The good news is that, as connected as they are, increasing your social intelligence is likely to reduce your phubbing rates on its own. After all, improving the former involves tactics like mindfully paying attention to those around you and practicing active listening, both of which are considerably more difficult if you’re just doom-scrolling on Twitter.
“Study social situations. Pay attention to what people are doing right and what mistakes you want to avoid. Next, think about what you want to do differently in the next social situation you get into,” advised Amy Morin, editor-in-chief of Verywell Mind and a clinical social worker and psychotherapist.
“Be proactive about improving your skills,” he added. “And remember… sometimes you will be wrong. He learns from your failures as well as your successes.”
As for phubbing, at least one study suggests that kicking that habit might be quite easy, actually.

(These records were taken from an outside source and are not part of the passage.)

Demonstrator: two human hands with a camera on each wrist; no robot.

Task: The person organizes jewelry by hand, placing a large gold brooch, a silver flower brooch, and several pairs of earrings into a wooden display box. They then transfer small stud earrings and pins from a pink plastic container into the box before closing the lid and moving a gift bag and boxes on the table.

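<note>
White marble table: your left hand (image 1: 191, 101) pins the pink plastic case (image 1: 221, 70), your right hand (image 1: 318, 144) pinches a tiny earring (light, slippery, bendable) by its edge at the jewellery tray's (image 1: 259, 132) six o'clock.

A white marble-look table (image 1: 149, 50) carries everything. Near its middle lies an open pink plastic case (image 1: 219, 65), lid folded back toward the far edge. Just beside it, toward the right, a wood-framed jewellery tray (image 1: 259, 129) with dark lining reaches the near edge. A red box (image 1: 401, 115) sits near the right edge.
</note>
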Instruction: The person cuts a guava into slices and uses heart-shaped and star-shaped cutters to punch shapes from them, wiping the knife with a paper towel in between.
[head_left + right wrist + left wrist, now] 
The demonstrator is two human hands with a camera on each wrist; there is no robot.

You don’t even have to ditch your smartphone — all you have to do is try to resist the temptation.
“We believe that at least having the cell phone available improved perceived concentration skills because the device remained accessible and brought psychological comfort to the participants,” the study authors wrote.
“In contrast to other work suggesting that cell phone use may have interpersonal consequences for conversation dynamics, our data suggest that intrapersonal benefits may be perceived for those who at least have the phone in front of them compared to those who do not.” .
It may not be easy, but with higher social intelligence associated with higher job satisfaction, popularity among coworkers, and overall life satisfaction, it’s a change that could be worth it.
“Social intelligence isn’t easy to master—if it were, there would never be another awkward conversation at a party,” Morin concluded. “However, working toward strong social intelligence can lead to a richer life — or, at least, an easier time making a few new friends.”